▶ _WHAT TO WORK ON_:
Present the following data again exactly as it is shown.

▶ _SUPPLIED MATERIAL_:
......
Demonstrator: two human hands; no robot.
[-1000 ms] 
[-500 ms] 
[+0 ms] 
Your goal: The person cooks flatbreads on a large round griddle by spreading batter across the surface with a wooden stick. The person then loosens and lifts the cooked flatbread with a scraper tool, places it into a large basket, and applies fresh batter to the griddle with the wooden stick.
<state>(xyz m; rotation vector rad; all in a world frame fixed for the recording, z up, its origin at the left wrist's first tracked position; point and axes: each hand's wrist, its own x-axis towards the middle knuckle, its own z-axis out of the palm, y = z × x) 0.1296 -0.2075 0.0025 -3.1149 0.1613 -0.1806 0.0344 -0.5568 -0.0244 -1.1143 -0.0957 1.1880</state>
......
▶ _OUTPUT OF THE EXERCISE_:
Demonstrator: two human hands; no robot.
[-1000 ms] 
[-500 ms] 
[+0 ms] 
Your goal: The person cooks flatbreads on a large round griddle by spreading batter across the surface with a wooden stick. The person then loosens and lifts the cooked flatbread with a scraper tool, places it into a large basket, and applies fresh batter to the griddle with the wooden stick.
<state>(xyz m; rotation vector rad; all in a world frame fixed for the recording, z up, its origin at the left wrist's first tracked position; point and axes: each hand's wrist, its own x-axis towards the middle knuckle, its own z-axis out of the palm, y = z × x) 0.1296 -0.2075 0.0025 -3.1149 0.1613 -0.1806 0.0344 -0.5568 -0.0244 -1.1143 -0.0957 1.1880</state>

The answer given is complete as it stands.